Is capitalism dying? Paul Mason’s thesis, and the subject of his now well-publicised book, is that it is. But is this a theory or just a well, kinda idea? And in any case, does it have real weight? Or as one reviewer put it, is it ‘deeply misguided‘? It’s a question, in the end, of how you classify capitalism – as a dogma and political agenda, or a human instinct – and whether you are analysing from a utopian or dystopian worldview.
Is capitalism dying?
Really this depends on how you define capitalism (with a small, or big, C). In one sense capitalism is merely a kind of viral wave form in its purest state – the manifestation of the need to own and control that is just human nature, evolved from a position of existence in environments of scarcity (real or perceived). This won’t go away unless we do (which we might).
I think the statements that we will simply ‘become’ different people is a tad naive and strays some distance from his expertise – by which I mean, light years beyond, as Mason is at heart an economist. In fact, one of the core aspects of criticism to his ‘thesis’ is that while he makes many swingeing claims, most of the digital and tech forces that he arrays in his discussion have a principally commercial application and implication. Countervaling this – what doesn’t?
Big C Capitalism is being forcibly evolved
In any case, capitalism as an idea of the human need to have ‘things’ and seek ‘ownership’ seems – counter to Mason – to be pretty robust, no matter how irrational at some levels. But Capitalism with a big old C, the historical and political dogma that has grown up around the core of economic behaviour, and has forged and driven the Western Democratic political, economic, social – and military and industrial – ecumene of the 20th and at least the start of the 21st Centuries, both has to evolve and is being forcibly changed.
Size matters: it’s not change, but its nature and scale, that counts
But are we looking at an adjustment or change rather than a removal of the capitalist imperative…well for a start if anyone imagines that the system will go quietly that is ridiculous; but are we seeing here a quantitative or qualitative shift?
One hypothesis is that it’s effectively quantitative, that the system (not the near universal instinct) will just adapt. An increase or decrease of various factors will evolve it. But its nature won’t change.
The tipping point: when does quantitative become qualitative change?
Maybe, but at what point does that adaptation fundamentally alter the structure and nature of the system? I think there will be a tipping point beyond which the current way we do things will be unrecognizable from the standpoint of today’s Capitalist ‘system’. But that absolutely will not happen without major alterations in the way we govern and transmit power and not just within business, but across societies, organisations and global culture.
Failures – what lets down this argument?
A main failure here is that it’s seen as tech first and then inevitable follow through if economic model change. The real things that limit positive change are as he kinda sorta talks about, social and cultural, which are slower and messier. He doesn’t seem to acknowledge that this is the limiting factor enough.
Another key factor that marks this out as incomplete, at this level, is that while he talks through the idea that capitalist models are merely adapting, citing new economic interactions taking place in areas where substantial economic shockwaves have forced standard models of exchange to be set aside – using the example of how individuals and organisations in Greece are seeking new economic behaviours and new ways of transacting to sustain activity and make life viable (sharing schemes, cooperative activity).
New economic models, or old models in new clothes? Opportunity, or full stop?
A consideration here is that in a sense, these new economic models are already being developed in the wider economy and therefore are just being used in the way they are intended – for instance, barter economics + mobile phones = new business model.
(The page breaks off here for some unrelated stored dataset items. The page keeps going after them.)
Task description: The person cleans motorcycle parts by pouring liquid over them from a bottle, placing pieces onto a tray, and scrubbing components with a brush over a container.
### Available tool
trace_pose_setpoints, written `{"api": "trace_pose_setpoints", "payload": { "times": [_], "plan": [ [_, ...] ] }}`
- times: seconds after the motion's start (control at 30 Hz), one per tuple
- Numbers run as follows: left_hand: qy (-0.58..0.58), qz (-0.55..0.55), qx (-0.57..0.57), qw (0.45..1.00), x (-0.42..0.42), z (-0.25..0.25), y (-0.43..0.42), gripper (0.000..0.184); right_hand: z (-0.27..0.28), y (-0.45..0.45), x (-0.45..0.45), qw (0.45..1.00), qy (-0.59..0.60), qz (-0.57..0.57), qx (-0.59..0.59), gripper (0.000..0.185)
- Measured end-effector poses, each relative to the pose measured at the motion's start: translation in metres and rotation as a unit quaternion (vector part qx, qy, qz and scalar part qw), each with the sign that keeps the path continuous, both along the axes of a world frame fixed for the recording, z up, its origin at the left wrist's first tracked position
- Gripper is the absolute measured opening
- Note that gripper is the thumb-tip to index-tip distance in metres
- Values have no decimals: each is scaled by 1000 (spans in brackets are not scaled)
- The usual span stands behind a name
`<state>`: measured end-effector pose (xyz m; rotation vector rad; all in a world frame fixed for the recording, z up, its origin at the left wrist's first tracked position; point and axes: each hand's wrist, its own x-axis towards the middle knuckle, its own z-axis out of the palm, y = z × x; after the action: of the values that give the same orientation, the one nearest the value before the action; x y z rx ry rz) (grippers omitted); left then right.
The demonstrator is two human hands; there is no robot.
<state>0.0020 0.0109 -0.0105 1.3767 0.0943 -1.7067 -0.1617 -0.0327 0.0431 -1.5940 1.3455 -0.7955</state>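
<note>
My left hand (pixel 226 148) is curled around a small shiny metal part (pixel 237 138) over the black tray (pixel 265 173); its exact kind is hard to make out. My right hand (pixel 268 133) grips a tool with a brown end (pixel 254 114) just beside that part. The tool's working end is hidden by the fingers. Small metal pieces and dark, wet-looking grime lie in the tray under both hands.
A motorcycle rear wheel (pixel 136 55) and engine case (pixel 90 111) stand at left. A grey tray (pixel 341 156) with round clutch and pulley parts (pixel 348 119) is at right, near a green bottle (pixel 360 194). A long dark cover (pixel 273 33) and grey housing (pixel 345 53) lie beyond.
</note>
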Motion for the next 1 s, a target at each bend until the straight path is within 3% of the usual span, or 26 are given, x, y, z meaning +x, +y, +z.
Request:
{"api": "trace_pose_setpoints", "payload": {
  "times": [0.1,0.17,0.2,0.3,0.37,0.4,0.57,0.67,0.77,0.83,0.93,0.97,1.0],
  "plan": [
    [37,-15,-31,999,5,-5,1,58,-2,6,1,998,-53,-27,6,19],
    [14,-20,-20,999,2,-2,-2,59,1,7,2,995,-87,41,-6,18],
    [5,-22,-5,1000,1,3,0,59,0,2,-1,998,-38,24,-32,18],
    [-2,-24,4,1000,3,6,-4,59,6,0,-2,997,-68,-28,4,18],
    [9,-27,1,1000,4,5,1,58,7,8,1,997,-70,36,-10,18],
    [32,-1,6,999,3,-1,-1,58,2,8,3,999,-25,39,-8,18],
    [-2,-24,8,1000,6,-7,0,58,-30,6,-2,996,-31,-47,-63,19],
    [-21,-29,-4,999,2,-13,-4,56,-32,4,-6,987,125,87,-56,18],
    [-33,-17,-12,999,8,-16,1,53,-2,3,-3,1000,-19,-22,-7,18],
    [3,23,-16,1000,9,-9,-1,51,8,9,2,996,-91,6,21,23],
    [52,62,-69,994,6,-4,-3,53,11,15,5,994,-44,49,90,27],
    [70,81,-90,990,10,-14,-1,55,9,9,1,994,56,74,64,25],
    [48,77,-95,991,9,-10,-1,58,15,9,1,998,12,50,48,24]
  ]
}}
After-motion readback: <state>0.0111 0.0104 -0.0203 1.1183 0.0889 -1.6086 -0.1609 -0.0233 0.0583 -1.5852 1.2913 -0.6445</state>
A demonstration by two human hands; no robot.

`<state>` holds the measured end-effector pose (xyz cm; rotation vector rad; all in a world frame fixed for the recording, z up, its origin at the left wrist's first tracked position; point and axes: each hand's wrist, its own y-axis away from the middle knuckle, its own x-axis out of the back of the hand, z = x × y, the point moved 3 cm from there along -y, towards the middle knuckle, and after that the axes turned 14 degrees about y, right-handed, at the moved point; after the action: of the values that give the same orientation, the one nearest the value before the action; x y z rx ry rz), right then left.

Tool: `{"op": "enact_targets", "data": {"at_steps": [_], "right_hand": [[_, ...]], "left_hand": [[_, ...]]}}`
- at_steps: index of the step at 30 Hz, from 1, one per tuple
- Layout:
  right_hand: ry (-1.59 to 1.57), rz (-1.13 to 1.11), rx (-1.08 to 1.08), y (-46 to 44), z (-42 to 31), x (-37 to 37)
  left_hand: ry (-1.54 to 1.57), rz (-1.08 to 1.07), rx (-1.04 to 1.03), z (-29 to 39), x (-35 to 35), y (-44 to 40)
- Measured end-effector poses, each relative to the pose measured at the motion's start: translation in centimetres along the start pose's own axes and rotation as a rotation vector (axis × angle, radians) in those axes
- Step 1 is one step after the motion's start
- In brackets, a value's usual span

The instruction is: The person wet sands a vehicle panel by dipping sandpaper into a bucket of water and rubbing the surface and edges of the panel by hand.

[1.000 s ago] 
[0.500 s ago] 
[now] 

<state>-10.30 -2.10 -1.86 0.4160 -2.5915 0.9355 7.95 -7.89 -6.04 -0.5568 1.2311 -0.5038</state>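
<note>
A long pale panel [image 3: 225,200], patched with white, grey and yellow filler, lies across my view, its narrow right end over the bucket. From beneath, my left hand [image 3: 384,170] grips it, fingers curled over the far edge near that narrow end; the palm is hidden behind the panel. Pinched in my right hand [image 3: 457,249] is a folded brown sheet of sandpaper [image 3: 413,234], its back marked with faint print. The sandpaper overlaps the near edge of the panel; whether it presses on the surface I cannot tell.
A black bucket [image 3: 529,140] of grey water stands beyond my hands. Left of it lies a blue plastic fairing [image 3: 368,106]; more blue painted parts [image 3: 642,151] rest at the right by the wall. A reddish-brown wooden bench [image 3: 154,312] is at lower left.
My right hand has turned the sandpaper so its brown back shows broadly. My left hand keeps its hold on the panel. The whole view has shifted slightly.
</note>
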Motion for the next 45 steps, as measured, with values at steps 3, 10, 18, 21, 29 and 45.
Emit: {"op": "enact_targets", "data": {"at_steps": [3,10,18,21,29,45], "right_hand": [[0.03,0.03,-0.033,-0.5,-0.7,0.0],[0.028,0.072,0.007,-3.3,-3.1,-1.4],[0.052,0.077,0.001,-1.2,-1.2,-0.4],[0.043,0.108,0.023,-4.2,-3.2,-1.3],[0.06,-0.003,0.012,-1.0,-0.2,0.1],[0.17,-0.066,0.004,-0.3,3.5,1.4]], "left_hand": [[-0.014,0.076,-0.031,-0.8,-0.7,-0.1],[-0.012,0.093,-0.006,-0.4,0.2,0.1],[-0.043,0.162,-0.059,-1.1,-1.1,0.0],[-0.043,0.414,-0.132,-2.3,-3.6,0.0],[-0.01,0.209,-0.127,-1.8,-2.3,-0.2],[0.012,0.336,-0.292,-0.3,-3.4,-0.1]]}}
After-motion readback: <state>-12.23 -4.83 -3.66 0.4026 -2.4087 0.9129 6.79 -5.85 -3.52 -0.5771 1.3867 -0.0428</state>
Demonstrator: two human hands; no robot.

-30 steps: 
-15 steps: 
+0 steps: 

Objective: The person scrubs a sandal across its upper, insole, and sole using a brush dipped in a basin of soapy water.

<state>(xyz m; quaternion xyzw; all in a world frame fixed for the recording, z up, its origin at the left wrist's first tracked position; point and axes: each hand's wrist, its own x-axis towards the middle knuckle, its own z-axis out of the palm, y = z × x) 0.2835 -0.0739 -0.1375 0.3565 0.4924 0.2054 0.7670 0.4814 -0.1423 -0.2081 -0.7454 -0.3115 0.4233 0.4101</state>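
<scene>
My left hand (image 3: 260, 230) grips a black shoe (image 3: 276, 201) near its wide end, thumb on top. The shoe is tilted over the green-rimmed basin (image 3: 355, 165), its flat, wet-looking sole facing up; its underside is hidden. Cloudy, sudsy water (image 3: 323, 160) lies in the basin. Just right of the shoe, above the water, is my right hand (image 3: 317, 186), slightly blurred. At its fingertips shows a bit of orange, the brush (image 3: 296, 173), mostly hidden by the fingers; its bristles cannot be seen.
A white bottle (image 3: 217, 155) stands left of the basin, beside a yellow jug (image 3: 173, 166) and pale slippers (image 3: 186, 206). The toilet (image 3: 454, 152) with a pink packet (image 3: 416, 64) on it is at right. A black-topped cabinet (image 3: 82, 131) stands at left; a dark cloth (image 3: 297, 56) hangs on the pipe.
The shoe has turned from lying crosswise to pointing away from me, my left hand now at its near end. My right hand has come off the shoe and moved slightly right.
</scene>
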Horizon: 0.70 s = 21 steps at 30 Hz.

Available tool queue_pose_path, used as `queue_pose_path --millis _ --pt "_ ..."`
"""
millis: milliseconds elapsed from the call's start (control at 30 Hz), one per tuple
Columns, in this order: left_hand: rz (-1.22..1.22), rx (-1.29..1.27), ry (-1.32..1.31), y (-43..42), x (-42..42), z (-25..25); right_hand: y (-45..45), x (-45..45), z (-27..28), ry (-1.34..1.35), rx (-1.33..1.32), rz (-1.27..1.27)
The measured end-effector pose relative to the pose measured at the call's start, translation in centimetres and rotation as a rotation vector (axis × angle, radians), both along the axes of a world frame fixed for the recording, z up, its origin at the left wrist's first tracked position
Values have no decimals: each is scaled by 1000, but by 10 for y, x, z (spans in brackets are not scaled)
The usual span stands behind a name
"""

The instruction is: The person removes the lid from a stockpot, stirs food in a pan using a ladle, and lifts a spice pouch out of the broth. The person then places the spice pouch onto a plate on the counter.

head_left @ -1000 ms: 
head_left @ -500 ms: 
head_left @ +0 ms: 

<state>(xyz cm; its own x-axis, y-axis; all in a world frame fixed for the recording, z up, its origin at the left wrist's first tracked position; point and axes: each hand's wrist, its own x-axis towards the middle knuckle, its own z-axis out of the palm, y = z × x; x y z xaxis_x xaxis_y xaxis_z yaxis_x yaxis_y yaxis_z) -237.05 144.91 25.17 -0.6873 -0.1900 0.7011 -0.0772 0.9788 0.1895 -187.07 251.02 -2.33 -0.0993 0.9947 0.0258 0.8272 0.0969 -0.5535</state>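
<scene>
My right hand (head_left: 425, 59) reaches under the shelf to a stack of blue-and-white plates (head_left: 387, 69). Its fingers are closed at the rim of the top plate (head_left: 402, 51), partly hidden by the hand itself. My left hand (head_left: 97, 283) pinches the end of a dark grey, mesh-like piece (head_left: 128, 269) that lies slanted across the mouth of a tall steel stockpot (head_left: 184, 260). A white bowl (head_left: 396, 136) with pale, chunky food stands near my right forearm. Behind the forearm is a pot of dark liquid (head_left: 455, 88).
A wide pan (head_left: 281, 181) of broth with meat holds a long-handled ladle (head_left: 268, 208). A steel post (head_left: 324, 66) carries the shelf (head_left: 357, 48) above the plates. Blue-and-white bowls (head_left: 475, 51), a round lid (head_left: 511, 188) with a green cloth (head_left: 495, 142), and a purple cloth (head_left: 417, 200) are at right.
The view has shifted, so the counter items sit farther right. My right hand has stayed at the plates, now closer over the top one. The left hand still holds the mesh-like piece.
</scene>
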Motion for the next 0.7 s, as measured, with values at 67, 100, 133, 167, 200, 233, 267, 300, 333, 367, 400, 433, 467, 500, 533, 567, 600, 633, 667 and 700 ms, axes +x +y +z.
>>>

Another, perhaps more sophisticated analysis of this is that the failures/shortcomings of large-scale global commercial and economic planning, together with the increasingly flexible and personal technologies we can all use and more fine-grain and usable data, is driving not just consumer technology, but behaviouristic and economic models, closer to the human level.
In this context, a key avenue of exploration for today’s major organisations remains to explore personalised technologies – but another is to explore the personal economy – the ‘market of one’ or few in which we increasingly able to define ourself. It’s here, in the idea that economies can refocus on person-to-person economic activity, and on local economic markets rather than global ones, that Mason’s argument is undermined most seriously perhaps: in short, this is just evolution.
A flawed but important idea that business and organisational leaders need to think about
Whether or not you believe Mason’s view is brilliant or so flawed it can barely be called an idea seems to depend very much on your political or economic interests and position (naturally enough). It seems clear that there is much to be concerned about as our economies get ready for more shocks, hyper-acquisition pathways and an even more aggressive market. This may not invalidate ‘capitalism’ or break it beyond repair – but it could easily undermine the structure to a fundamental level. This is a potent review in my opinion, and not ‘incoherent’ as the Telegraph’s reviewer believes. It’s a strong argument, albeit one created at a journalistic level, of the economic and tech forces driving change. Whether that change will prove systemic or just evolutionary, we’ll see; whether the impact of the coming changes to the Capitalist model will play to humanity, society, and our economy’s utopian or dystopian instincts is very much up for grabs.